■ Exercise goal:
In the data that follows, give the number of lines containing the word "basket". Offer no additional comment.

________

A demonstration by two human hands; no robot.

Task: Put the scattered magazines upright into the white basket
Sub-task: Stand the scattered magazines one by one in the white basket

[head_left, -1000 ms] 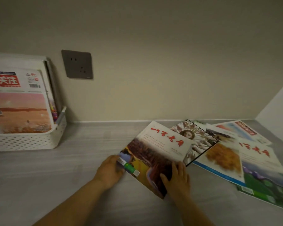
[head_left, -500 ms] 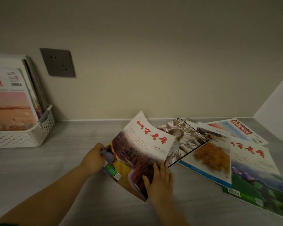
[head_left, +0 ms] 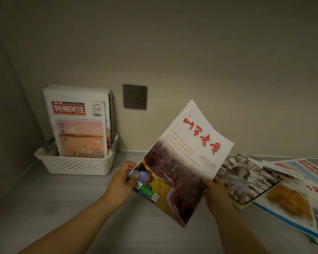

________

■ Output of the task:
2